Bahrain's government, in response to a request for comment, said Singace's documents had been "confiscated during an attempt to smuggle them from prison in breach of the established procedures and rules".

Singace was being seen daily by doctors and given nutrients with consent, it said, adding that the authorities had advised him to end the hunger strike and await a legal process regarding the manuscript. It said detainees receive healthcare equivalent to that provided by the public health system outside prison, and there was a "zero-tolerance policy" towards mistreatment.

The United Nations special rapporteur, Amnesty International and Human Rights Watch, among others, have called for Singace's release.

Western-allied Bahrain has come under pressure from human rights organisations over prison conditions including overcrowding, poor sanitation and lack of medical care.

Bahrain's government says it has made a number of key reforms including an ombudsman who independently investigates allegations of mistreatment.

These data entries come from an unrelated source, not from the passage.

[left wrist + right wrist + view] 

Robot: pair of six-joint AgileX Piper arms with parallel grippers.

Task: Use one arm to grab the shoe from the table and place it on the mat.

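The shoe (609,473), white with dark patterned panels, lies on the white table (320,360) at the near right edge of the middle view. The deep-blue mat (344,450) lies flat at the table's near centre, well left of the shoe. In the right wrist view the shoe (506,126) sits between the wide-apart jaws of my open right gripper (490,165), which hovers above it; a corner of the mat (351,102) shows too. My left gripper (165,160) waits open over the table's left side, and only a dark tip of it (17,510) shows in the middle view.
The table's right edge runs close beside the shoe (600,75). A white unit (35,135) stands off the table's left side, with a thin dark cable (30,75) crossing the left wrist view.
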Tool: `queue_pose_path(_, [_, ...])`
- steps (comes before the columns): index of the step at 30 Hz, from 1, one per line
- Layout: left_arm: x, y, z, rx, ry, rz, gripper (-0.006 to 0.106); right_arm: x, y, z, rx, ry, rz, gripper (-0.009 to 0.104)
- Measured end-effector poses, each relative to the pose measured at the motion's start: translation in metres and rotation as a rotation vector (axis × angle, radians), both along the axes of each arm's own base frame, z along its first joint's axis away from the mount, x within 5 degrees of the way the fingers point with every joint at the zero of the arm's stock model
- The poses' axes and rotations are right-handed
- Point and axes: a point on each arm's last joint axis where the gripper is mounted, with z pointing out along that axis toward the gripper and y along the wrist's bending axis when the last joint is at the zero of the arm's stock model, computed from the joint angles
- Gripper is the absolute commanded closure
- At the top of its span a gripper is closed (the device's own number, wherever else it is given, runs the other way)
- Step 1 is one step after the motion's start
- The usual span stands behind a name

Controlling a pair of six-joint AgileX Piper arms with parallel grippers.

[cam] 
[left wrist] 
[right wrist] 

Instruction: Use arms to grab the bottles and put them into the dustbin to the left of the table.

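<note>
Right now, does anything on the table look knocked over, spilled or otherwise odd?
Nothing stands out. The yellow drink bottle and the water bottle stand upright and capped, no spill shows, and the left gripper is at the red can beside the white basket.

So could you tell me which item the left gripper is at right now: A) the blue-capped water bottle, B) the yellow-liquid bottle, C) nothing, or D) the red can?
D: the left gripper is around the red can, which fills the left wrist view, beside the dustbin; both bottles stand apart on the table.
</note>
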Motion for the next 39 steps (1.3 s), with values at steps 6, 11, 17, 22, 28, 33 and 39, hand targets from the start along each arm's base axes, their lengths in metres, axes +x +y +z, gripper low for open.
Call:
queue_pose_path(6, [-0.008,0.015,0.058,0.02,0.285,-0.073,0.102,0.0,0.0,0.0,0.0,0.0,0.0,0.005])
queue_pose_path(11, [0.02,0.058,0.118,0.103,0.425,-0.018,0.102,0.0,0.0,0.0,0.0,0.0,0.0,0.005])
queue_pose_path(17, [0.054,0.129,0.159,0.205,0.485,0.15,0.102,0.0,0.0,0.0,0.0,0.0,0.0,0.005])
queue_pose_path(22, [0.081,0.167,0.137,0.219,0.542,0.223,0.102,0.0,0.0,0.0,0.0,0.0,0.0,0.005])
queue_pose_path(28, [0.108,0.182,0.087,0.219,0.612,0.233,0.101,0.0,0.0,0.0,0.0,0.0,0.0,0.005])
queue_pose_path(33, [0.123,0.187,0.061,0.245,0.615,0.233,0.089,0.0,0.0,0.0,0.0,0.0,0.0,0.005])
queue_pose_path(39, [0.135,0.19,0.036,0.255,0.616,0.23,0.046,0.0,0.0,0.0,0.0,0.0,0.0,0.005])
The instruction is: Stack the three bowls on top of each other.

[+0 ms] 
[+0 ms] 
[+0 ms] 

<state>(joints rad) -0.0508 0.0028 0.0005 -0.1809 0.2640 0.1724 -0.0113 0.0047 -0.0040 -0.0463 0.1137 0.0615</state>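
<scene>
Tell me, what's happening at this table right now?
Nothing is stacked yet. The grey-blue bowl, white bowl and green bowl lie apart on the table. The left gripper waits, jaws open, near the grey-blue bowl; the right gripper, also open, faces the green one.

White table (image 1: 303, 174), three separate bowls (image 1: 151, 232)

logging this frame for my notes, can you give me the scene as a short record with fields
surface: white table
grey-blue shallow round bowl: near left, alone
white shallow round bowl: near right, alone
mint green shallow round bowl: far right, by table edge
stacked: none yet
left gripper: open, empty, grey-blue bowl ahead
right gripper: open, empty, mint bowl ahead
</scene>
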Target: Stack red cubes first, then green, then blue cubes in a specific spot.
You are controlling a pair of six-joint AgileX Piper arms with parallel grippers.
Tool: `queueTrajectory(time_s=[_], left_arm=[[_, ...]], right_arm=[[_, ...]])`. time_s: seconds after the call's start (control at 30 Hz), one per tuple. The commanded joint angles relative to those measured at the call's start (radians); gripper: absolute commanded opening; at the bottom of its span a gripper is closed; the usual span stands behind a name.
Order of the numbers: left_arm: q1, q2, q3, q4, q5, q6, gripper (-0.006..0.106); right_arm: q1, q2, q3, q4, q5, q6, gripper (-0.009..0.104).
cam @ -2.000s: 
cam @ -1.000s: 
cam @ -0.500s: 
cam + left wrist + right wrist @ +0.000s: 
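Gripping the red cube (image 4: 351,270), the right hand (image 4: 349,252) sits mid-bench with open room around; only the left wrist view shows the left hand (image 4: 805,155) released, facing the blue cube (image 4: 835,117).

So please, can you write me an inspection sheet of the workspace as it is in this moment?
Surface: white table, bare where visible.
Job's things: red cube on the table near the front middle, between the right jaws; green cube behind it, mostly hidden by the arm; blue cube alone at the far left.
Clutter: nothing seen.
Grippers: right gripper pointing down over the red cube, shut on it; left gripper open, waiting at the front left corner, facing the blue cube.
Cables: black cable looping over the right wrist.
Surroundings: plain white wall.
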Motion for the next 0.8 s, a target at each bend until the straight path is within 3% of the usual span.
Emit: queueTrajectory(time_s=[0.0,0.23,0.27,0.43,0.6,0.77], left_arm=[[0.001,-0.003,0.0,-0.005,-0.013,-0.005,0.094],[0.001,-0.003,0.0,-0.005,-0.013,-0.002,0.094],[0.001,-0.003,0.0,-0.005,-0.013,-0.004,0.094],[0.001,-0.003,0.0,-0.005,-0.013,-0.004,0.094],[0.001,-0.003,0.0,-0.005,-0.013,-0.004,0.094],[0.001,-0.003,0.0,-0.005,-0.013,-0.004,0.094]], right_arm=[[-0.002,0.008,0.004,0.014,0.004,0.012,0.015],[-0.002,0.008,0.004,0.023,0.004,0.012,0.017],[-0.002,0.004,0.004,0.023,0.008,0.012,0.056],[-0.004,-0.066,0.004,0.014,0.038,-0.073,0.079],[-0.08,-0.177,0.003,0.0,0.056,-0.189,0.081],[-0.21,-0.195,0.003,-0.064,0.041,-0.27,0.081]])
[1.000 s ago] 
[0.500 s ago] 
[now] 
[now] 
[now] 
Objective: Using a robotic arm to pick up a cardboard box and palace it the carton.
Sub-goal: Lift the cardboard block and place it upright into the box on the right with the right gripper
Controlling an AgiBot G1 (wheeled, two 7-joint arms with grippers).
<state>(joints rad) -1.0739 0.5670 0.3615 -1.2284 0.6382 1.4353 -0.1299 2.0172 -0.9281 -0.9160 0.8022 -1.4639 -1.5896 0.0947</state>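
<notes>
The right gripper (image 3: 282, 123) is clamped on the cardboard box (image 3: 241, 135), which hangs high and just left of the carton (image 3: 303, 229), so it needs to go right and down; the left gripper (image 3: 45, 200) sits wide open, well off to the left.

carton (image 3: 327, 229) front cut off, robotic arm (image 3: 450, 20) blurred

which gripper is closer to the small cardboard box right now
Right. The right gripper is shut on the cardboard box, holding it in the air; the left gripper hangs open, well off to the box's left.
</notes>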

According to the family member, Singace passed his notebooks in April to a prisoner being released, in the hope that the manuscript could be turned over to his relatives. Singace would not stop his hunger strike until his demands were met, the family member said, noting that he had maintained his previous hunger strike for 313 days.

The government said Singace was conscious and receiving daily health checks, fluids and nutrition with his consent. "His internal organs are healthy and stable," the statement said.

Around 100 academics across the world signed a petition this week calling for Singace's release and the return of his manuscript. Separately, 16 human rights groups including Amnesty International, Scholars at Risk, the Gulf Centre for Human Rights and the Bahrain Institute for Rights and Democracy (BIRD) also issued a statement with similar demands.

"(Singace) has now spent a decade in prison for his peaceful resistance to Bahrain's dictatorship and it is time for Bahraini authorities to end this petty persecution, return (his) book and order his immediate and unconditional release," said BIRD's Sayed Ahmed Alwadaei, a Bahraini activist living in exile.